Gegen Abend erreichten die Reisenden den Höhenzug der Küstenkordilleren. Zwischen diesen und den Hochkordilleren liegt die Stadt Santiago auf einer weiten Ebene. Bei Montenegro machten sie Halt. Der stundenlange Ritt an dem heißen Tage erforderte für Menschen und Tiere eine kurze Ruhepause. Von ihrem Lagerplatze aus übersah Rosario das schöne Land. Dort in der Ferne grüßten die Türme ihrer Vaterstadt im Abendsonnenschein zu ihr herüber. Deutlich konnte sie in der klaren Luft das Wahrzeichen und den Stolz Santiagos erblicken: Santa Lucia, den gewaltigen, über dreihundert Fuß hohen Porphyrfelsen inmitten der Stadt. Ein leises Weh zog in des Mädchens Herz, als sie ihre Blicke auf dem Orte ruhen ließ, der ihr so teuer war und den sie verlassen hatte, um dem Ungewissen entgegenzuziehen. Ob sie Santiago wohl wiedersehen würde? Das wußte Gott allein.
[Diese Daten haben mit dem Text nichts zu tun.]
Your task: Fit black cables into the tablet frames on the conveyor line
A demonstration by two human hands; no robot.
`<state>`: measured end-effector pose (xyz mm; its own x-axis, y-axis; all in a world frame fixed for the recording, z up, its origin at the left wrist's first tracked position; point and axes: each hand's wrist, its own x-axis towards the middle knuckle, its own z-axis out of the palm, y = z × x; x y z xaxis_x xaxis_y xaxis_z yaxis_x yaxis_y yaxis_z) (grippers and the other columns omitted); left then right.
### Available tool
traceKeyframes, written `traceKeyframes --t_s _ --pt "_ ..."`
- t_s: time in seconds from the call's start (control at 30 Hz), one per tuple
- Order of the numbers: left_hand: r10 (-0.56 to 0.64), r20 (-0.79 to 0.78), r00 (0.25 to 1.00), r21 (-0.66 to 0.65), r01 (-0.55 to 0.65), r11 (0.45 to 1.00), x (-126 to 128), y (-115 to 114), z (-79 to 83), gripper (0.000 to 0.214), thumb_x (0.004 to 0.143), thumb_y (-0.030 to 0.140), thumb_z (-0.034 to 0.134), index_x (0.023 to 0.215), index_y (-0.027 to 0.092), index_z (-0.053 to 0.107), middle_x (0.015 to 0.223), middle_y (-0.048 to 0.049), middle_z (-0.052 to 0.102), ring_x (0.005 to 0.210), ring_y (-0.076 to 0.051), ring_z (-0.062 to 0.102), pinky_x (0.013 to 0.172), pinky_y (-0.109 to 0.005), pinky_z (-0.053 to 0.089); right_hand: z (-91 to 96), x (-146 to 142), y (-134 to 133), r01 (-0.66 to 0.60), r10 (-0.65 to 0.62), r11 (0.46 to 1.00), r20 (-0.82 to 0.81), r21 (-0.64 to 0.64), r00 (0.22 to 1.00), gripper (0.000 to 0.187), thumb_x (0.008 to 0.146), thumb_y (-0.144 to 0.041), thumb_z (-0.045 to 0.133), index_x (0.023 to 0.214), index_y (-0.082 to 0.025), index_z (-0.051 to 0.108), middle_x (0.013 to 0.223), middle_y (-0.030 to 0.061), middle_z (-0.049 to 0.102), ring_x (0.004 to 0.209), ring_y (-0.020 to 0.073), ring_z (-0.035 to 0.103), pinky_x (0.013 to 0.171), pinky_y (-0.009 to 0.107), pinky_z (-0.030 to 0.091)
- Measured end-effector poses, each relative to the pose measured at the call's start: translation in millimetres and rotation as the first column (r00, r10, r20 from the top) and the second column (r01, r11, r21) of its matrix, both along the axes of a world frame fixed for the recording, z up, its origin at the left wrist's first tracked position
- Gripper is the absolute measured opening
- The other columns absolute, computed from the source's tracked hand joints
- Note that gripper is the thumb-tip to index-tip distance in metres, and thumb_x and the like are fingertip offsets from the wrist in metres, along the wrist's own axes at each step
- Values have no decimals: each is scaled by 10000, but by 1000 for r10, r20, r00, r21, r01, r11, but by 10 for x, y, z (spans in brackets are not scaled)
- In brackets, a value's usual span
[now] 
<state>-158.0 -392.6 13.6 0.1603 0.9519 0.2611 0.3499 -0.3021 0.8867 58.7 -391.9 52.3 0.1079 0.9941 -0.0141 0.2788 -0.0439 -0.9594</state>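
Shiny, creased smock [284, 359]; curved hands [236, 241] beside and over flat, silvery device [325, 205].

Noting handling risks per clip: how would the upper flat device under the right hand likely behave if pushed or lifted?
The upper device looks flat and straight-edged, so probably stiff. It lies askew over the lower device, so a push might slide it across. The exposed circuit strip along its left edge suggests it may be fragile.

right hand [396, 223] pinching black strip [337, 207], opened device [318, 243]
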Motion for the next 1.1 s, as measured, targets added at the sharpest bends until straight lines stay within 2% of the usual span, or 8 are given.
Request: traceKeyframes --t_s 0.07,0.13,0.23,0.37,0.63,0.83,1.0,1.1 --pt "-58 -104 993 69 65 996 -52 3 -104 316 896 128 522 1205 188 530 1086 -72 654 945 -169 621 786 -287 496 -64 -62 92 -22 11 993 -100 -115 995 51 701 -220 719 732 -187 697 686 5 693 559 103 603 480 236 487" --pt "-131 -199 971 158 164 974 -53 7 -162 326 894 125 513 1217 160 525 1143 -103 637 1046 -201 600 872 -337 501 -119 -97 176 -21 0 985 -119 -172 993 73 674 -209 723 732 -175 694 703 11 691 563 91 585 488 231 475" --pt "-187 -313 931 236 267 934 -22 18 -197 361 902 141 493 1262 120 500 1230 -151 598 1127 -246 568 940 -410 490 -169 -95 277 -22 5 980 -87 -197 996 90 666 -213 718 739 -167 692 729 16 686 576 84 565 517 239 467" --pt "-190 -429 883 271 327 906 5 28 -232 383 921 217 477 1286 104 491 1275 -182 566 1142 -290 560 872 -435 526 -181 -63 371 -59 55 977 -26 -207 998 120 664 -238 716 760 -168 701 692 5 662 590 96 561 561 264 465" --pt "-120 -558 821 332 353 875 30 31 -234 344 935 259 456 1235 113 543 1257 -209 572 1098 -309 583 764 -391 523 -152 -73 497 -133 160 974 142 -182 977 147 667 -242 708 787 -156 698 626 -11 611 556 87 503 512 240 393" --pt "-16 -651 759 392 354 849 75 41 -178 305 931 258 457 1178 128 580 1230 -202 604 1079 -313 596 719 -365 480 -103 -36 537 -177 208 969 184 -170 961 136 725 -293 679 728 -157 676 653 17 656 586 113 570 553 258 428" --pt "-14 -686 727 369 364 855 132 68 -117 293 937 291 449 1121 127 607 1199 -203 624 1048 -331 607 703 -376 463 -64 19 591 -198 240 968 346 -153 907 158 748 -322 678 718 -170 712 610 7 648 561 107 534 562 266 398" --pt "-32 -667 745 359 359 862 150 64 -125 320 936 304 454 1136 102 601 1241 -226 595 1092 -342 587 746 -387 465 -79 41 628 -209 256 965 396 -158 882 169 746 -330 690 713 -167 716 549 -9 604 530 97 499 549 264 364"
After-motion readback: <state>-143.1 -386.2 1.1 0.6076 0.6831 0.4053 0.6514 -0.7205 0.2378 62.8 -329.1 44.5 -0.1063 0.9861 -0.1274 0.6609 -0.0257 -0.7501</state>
Aber lieber alles vermissen, alles dulden und ertragen – wenn sie nur dadurch zum Vater gelangen und dessen schweres Leben als Gefangener erleichtern konnte! Dieser Gedanke erhob sie und erleichterte ihr das Scheiden aus der engeren Heimat. Trotzdem aber konnte sie, während sie still neben dem Bruder lag, die Augen kaum von dem wundervollen Rundblick wenden, der sich ihr hier oben bot. Sie glaubte, ihr Land noch nie so schön gesehen zu haben. Grüne Matten wechselten mit Getreidefeldern und Rebenanlagen; machtvoll entwickelte Pappelbäume bildeten lange grüne Linien, die sich aus der Ebene stimmungsvoll abhoben. Da und dort erblickte man Haine von Fruchtbäumen aller Art, und dazwischen, einem silbernen Bande gleich, den aus den Kordilleren kommenden Fluß Mapocho. Ach, die Kordilleren! Gab es denn anderswo auch so schöne hohe, mit ewigem Schnee bedeckte Berge wie in der Gegend von Santiago? Wie hing Rosarios Herz an diesen in der Sonne rötlich strahlenden Felsenmassen! »O Heimat, liebe Heimat, wie schön bist du! Und dich mußte der arme Vater auf solch entsetzliche Weise verlassen!« seufzte das Mädchen leise vor sich hin. Doch rasch faßte sie sich wieder. Sie wollte ihrem Bruder auf der Reise auch nicht die geringste Schwäche zeigen.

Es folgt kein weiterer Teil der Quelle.